Friday, April 20, 2018

ATA to FMCSA: HOS rule has helped improve safety, but needs sleeper flexibility

Wednesday, April 21, 2010
The ATA says the sleeper berth provision of HOS should allow additional flexibility. (The Trucker file photo)
The ATA says the sleeper berth provision of HOS should allow additional flexibility. (The Trucker file photo)

ARLINGTON, Va.  — The current federal Hours of Service (HOS) rules, which govern the durations that a commercial driver can be on duty and behind the wheel, have played a role in improving highway safety.

However, the Federal Motor Carrier Safety Administration (FMCSA) should modify the sleeper berth provision to allow for additional flexibility to further improve driver alertness, the American Trucking Associations said Wednesday in comments submitted to FMCSA.

The comments are in response to questions posed to participants during the five public listening sessions held around the country as FMCSA again considers HOS changes requested by special interest groups.

Extensive federal data show that trucking industry safety performance has improved substantially since 2004, when the basic framework for the current HOS regulations took effect, the ATA said.

The most recent figures from the Department of Transportation (DOT) indicate that the truck-involved fatality rate declined 12.3 percent in 2008 to 1.86 per 100 million miles, from 2.12 per 100 million miles in 2007.

This decline marks the largest year-to-year drop ever and the fifth consecutive year the fatality rate has dropped, the ATA’s comments said, adding that persons injured in large truck crashes went from 44.4 per 100 million miles to 39.6, an 11 percent reduction.

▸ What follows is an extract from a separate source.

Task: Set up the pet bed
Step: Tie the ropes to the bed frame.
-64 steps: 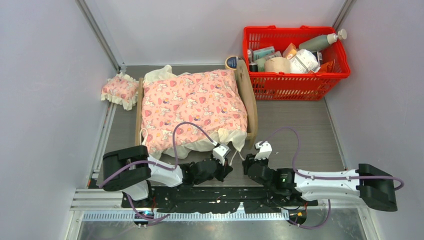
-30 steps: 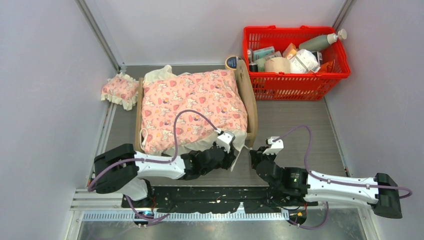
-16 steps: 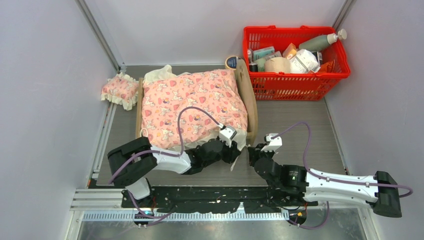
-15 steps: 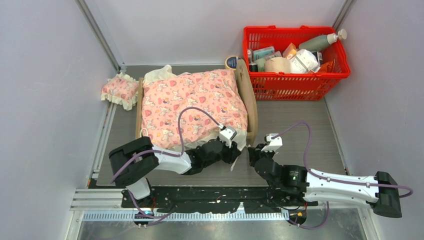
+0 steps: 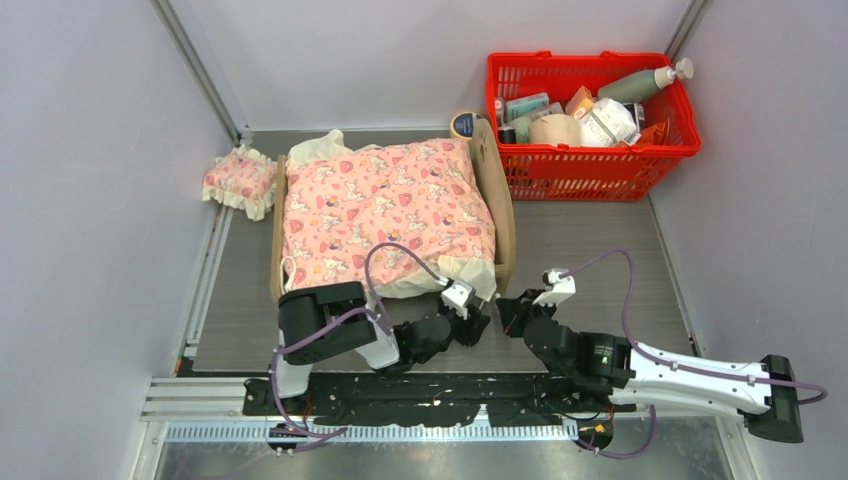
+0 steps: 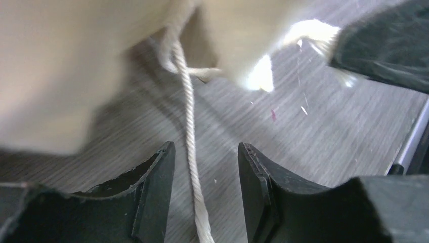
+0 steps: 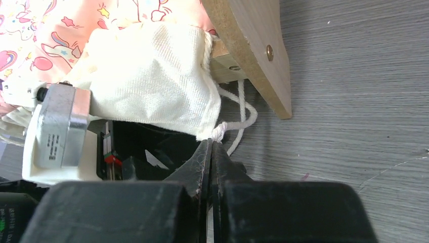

Since 2004, the number of large truck crash injuries per 100 million miles has dropped 25 percent and the truck-involved fatality rate has dropped 22 percent.

The fatality rate has dropped 66 percent since the DOT began keeping those records in 1975 is now at its historic low, the ATA said.

To better address the true causes of fatigue in transportation, the association said FMCSA should focus its resources on the following:

• Sleep disorder awareness, training and screening

• Promoting the use of fatigue risk management programs

• Evaluating the use of fatigue detection devices

• Increasing the availability of truck parking on important freight corridors, and

• Partnering with the trucking and shipping communities to develop an educational process that identifies for drivers the location of available truck parking.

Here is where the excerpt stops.